Show me each line of the listing below where the word "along" appears.
[[ AVAILABLE DATA open ]]
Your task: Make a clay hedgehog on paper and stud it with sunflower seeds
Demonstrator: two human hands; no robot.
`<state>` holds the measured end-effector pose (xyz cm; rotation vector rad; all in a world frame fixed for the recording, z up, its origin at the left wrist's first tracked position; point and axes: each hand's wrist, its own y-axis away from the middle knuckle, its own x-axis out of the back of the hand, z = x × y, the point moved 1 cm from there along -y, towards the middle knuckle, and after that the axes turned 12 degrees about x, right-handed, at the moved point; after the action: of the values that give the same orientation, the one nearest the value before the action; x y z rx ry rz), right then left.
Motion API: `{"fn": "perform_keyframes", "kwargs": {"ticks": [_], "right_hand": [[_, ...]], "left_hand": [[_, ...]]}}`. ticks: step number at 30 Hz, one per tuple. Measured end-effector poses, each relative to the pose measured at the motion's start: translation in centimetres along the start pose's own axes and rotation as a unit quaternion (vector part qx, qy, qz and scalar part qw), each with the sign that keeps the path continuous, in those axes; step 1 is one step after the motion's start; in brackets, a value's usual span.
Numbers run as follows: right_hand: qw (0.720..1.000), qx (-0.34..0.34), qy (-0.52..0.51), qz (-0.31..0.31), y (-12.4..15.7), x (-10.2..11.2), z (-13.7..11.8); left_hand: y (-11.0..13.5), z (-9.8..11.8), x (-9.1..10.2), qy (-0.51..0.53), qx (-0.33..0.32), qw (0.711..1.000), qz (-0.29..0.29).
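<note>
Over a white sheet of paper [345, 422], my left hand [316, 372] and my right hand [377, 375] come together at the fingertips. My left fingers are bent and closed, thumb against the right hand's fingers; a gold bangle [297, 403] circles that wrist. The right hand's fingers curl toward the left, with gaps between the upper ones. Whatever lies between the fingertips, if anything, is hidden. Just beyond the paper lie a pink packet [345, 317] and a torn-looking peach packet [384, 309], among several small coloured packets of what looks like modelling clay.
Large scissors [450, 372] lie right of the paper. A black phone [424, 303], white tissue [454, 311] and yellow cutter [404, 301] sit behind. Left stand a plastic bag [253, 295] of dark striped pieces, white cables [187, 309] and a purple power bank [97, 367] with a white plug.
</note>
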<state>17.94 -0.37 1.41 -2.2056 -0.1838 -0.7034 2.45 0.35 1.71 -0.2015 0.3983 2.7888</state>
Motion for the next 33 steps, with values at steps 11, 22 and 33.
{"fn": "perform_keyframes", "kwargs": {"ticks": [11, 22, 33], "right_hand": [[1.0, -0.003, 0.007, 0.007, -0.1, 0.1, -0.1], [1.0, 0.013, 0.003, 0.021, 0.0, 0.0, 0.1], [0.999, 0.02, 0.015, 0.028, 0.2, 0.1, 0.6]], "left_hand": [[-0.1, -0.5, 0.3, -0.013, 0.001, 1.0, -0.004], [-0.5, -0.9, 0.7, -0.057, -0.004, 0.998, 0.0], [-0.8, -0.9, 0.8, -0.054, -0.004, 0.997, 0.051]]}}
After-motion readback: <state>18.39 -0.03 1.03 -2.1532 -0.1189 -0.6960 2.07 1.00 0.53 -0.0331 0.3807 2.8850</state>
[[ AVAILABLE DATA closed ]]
RESULT OF THE EXERCISE.
`<state>` holds the measured end-effector pose (xyz cm; rotation vector rad; all in a world frame fixed for the recording, z up, its origin at the left wrist's first tracked position; point and axes: each hand's wrist, its own y-axis away from the middle knuckle, its own x-axis out of the back of the hand, z = x × y, the point moved 1 cm from there along -y, towards the middle knuckle, and after that the axes turned 12 degrees about x, right-handed, at the moved point; after the action: of the values that give the same orientation, the one nearest the value before the action; x y z rx ry rz), right then left.
Motion API: `{"fn": "perform_keyframes", "kwargs": {"ticks": [_], "right_hand": [[_, ...]], "left_hand": [[_, ...]]}}`. ticks: step number at 30 Hz, one per tuple. Measured end-effector poses, each relative to the pose measured at the motion's start: translation in centimetres along the start pose's own axes and rotation as a unit quaternion (vector part qx, qy, qz and scalar part qw), each with the sign that keeps the path continuous, in those axes; step 1 is one step after the motion's start; in brackets, a value's usual span.

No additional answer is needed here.